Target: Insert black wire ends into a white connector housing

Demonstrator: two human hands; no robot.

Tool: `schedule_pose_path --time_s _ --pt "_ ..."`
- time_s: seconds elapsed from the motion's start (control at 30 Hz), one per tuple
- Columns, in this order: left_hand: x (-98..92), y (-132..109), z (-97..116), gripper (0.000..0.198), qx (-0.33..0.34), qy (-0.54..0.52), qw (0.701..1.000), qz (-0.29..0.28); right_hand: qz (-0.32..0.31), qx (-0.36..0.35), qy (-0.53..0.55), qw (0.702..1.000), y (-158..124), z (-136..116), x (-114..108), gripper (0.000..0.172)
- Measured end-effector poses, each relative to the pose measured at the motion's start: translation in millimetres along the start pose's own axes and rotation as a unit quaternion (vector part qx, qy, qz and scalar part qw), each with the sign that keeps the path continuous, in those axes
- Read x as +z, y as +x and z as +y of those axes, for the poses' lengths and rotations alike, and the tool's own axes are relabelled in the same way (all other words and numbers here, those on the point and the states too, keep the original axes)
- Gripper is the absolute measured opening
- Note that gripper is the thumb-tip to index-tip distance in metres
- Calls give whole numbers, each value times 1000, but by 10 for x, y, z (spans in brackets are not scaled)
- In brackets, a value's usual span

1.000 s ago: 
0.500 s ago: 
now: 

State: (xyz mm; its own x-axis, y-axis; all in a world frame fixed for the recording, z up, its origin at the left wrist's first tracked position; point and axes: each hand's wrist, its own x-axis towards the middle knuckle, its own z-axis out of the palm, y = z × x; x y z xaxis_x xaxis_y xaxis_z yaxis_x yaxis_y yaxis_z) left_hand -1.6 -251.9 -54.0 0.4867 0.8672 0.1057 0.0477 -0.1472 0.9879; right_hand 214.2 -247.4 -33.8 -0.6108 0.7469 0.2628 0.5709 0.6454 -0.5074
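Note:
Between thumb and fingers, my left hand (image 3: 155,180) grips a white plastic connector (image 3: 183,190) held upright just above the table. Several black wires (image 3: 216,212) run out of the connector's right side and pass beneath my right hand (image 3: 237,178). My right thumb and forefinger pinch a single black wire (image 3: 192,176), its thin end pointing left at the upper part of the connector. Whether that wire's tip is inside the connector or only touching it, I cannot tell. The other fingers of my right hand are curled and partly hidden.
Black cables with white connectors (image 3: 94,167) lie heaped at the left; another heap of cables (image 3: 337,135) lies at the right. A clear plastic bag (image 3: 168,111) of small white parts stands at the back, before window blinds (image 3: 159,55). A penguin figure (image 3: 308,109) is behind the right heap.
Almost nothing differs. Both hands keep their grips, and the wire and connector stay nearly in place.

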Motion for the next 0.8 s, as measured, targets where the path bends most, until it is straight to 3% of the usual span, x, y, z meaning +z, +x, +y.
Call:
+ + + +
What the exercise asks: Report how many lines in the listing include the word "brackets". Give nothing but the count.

Answer to this task: 2